By Dylan Cooper, columnist
This time of year always sends me on a roller coaster of emotions when it comes to hunting. The 2022 deer season was another seemingly short, wild ride that I wouldn’t trade for anything.
Back in the late Summer months, I was in the mode of “buying my theme park season pass”, full of hope and excitement while looking at trail camera photos, scouting, and clearing stand sites and trails. I had mentally ranked out a list of bucks I was going to pursue. I planned to harvest the first doe that I could to satisfy the Earn-a-Buck regulation. I even had a goal of harvesting a deer with a different kind of weapon than my usual arsenal.
On archery opener, the hopes and dreams I had going into the season got a warm, wet smack in the face like from Splash Mountain. A nasty tropical system made its way through the area that weekend, and when I stepped outside at 4 a.m., donned in my first camo outfit of the season, I nearly got blown off the porch. Then, maybe for the first time in my life, I turned around and sulked back to bed. I thought “no deer is worth risking my life up in a tree in this wind this morning.” I decided to go that evening after the winds died down, but walking to and from the stand was like navigating the children’s splash pad at the water park, and it didn’t pay off either. After that day, I couldn’t get away from work to hunt anymore during the first few weeks of the season, and thus the bucks I had been watching all summer got to float away into their unpredictable fall patterns.

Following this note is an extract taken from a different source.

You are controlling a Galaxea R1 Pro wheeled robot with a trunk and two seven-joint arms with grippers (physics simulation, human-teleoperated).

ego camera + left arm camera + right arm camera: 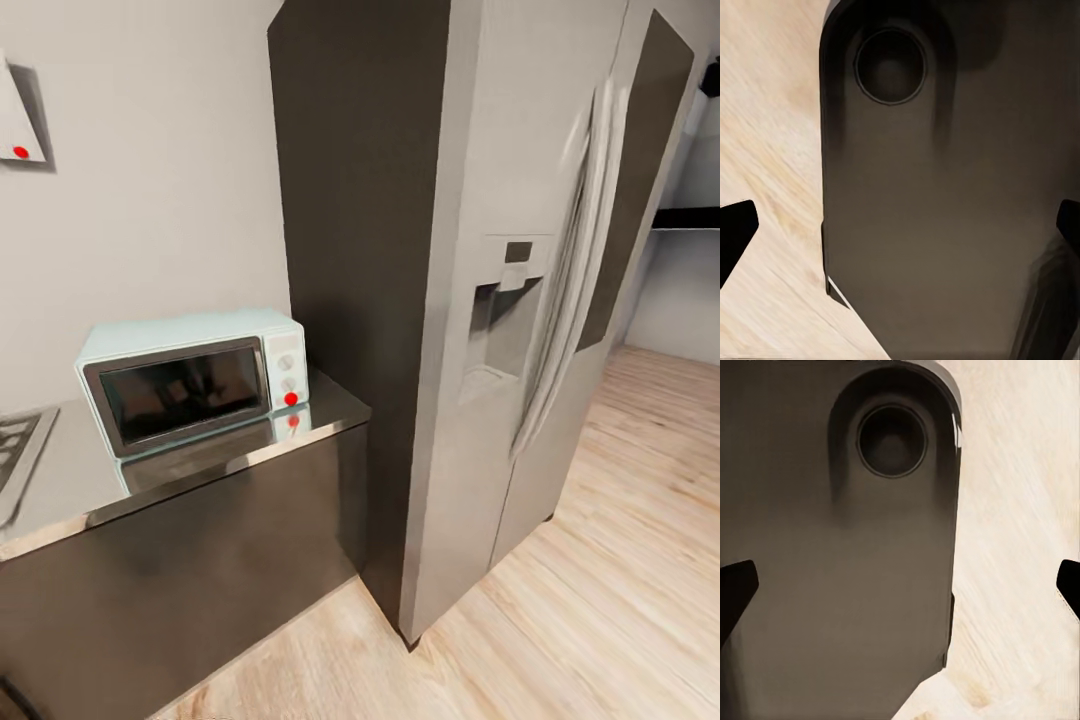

It took until the last Saturday of bow season at my normal stomping grounds in Fauquier County to finally get that first doe in range. I was up high in a hang-on stand when this doe came right down the path I was expecting and offered me a 30-yard broadside shot. I had to stand up to clear a branch, and upon the pull of my crossbow trigger, I heard a nice “thwap” and the doe took off, but her tail was twitching, a sign of a bad hit. The second bad sign was when she kept going out of sight without seeming phased. After a while, I got down to find that the bolt was oddly clean except for a little bit of brown hair stuck to a fletching, and no evidence on the broadhead since it got buried 10 inches in the dirt. The blood trail wasn’t much to speak of: just occasional drops of bright red blood that a buddy and I were able to follow for over 500 yards before it whittled down to nothing. I’m thinking the bolt didn’t quite clear that branch and may have grazed across the top of her back. I hate to wound an animal like that, but I felt pretty confident she survived it.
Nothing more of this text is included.